== PROMPT ==
The result should be every line in the data below that carries the string "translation".

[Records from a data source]
== Segment start ==

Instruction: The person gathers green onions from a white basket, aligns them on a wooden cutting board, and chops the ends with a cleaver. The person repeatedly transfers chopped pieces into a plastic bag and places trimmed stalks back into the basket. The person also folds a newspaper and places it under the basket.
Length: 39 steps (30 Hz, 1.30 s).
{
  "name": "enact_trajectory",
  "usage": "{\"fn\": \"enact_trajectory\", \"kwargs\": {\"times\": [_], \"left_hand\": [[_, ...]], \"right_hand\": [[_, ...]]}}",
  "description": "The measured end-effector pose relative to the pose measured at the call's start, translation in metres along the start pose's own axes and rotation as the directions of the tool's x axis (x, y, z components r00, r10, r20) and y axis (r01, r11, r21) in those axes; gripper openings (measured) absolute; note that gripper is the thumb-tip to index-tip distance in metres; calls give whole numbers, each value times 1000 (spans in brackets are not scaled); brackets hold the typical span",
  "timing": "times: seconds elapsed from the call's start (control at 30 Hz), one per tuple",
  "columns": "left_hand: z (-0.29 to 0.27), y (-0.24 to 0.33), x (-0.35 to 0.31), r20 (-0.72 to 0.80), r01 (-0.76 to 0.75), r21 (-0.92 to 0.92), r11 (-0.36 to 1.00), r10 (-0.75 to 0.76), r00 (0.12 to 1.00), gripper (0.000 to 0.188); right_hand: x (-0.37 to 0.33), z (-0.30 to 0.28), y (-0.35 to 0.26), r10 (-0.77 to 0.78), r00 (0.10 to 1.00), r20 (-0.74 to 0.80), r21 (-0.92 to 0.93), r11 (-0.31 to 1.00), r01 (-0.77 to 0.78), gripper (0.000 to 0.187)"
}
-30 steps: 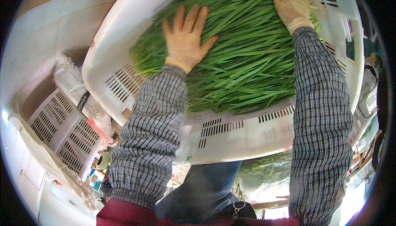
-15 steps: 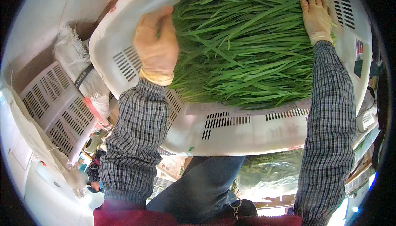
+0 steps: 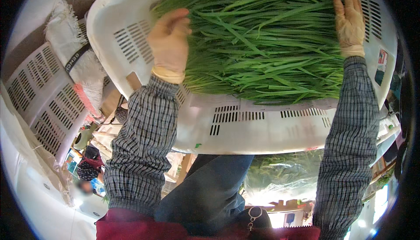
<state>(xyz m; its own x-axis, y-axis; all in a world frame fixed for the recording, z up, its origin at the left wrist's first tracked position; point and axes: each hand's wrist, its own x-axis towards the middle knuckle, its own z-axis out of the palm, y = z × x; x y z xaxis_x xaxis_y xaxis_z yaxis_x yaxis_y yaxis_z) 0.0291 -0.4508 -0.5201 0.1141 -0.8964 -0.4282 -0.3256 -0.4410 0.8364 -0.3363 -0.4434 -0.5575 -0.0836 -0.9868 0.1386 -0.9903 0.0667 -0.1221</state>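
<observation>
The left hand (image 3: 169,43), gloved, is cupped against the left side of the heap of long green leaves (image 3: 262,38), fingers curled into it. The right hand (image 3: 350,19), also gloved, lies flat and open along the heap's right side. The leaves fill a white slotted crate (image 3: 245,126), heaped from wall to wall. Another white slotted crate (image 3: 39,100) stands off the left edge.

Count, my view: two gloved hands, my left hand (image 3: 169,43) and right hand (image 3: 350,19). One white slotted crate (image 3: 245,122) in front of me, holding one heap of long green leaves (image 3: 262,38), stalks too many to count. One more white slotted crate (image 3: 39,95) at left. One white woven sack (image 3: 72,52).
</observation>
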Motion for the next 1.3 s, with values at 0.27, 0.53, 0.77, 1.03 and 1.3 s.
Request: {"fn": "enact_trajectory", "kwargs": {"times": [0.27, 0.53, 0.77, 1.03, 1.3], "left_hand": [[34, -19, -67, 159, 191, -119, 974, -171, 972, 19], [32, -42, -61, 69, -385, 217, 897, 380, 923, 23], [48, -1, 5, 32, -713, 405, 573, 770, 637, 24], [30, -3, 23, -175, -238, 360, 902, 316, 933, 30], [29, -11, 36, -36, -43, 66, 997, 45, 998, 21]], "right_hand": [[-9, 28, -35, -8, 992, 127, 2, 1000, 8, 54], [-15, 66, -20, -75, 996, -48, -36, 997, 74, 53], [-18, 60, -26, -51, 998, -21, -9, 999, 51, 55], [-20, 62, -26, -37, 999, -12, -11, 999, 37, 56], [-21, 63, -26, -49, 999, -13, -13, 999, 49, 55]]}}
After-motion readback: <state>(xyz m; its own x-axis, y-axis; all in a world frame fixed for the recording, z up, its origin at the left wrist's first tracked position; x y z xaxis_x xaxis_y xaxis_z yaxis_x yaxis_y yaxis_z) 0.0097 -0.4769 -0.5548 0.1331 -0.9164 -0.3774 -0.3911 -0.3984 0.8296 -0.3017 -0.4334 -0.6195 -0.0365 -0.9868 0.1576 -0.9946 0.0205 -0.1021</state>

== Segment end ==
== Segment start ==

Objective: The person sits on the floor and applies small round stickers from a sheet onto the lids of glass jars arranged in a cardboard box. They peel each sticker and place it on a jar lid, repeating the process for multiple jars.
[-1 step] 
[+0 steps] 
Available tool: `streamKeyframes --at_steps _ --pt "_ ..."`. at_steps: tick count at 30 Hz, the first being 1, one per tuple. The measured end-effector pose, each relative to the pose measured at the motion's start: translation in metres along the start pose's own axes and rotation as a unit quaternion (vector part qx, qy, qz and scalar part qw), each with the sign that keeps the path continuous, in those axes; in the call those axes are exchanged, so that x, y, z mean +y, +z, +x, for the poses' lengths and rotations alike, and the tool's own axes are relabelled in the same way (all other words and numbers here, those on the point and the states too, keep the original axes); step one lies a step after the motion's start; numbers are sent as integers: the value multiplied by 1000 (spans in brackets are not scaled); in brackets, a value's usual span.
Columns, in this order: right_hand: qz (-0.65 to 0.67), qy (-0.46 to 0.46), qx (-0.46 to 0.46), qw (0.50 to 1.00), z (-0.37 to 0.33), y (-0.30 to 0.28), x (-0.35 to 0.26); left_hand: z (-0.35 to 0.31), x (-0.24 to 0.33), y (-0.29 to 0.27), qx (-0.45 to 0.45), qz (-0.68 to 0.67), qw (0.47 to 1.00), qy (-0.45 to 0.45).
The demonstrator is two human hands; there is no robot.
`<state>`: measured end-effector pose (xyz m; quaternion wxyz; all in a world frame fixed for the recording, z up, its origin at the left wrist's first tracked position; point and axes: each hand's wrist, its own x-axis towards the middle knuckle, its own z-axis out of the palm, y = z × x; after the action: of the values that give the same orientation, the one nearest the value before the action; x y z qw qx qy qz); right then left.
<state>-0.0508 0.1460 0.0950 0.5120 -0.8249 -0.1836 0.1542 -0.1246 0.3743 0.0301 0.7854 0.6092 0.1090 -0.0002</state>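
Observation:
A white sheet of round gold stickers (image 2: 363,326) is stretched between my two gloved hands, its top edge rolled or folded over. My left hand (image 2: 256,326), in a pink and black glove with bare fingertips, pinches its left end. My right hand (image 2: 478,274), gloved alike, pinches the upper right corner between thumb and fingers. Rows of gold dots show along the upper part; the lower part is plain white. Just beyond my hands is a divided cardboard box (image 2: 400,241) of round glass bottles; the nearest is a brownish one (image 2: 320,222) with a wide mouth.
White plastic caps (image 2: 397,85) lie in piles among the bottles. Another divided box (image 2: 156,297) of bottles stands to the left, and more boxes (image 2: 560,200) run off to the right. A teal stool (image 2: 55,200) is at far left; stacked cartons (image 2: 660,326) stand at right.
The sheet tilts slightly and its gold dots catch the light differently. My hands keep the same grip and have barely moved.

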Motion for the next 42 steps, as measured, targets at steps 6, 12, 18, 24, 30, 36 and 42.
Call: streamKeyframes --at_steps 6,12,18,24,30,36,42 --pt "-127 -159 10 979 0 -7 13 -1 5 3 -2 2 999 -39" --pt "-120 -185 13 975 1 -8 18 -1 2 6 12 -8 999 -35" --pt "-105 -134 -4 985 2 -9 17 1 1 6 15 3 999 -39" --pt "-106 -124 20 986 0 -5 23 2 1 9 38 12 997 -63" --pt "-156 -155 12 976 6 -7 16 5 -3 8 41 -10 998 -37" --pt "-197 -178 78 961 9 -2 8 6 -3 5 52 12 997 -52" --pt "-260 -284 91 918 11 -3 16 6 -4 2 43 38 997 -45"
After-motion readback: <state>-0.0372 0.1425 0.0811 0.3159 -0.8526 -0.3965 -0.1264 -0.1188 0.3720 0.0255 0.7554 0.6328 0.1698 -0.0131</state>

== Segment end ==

== YOUR RESPONSE ==
  "description": "The measured end-effector pose relative to the pose measured at the call's start, translation in metres along the start pose's own axes and rotation as the directions of the tool's x axis (x, y, z components r00, r10, r20) and y axis (r01, r11, r21) in those axes; gripper openings (measured) absolute; note that gripper is the thumb-tip to index-tip distance in metres; calls give whole numbers, each value times 1000 (spans in brackets are not scaled); brackets hold the typical span",
Available tool: `streamKeyframes --at_steps _ --pt "_ ..."`. at_steps: tick count at 30 Hz, the first being 1, one per tuple. The measured end-effector pose, each relative to the pose measured at the motion's start: translation in metres along the start pose's own axes and rotation as a unit quaternion (vector part qx, qy, qz and scalar part qw), each with the sign that keeps the path continuous, in those axes; in the call those axes are exchanged, so that x, y, z mean +y, +z, +x, for the poses' lengths and rotations alike, and the tool's own axes are relabelled in the same way (all other words and numbers here, those on the point and the states too, keep the original axes); step one lies a step after the motion's start; numbers are sent as integers: the value multiplied by 1000 (spans in brackets are not scaled); in brackets, a value's usual span.

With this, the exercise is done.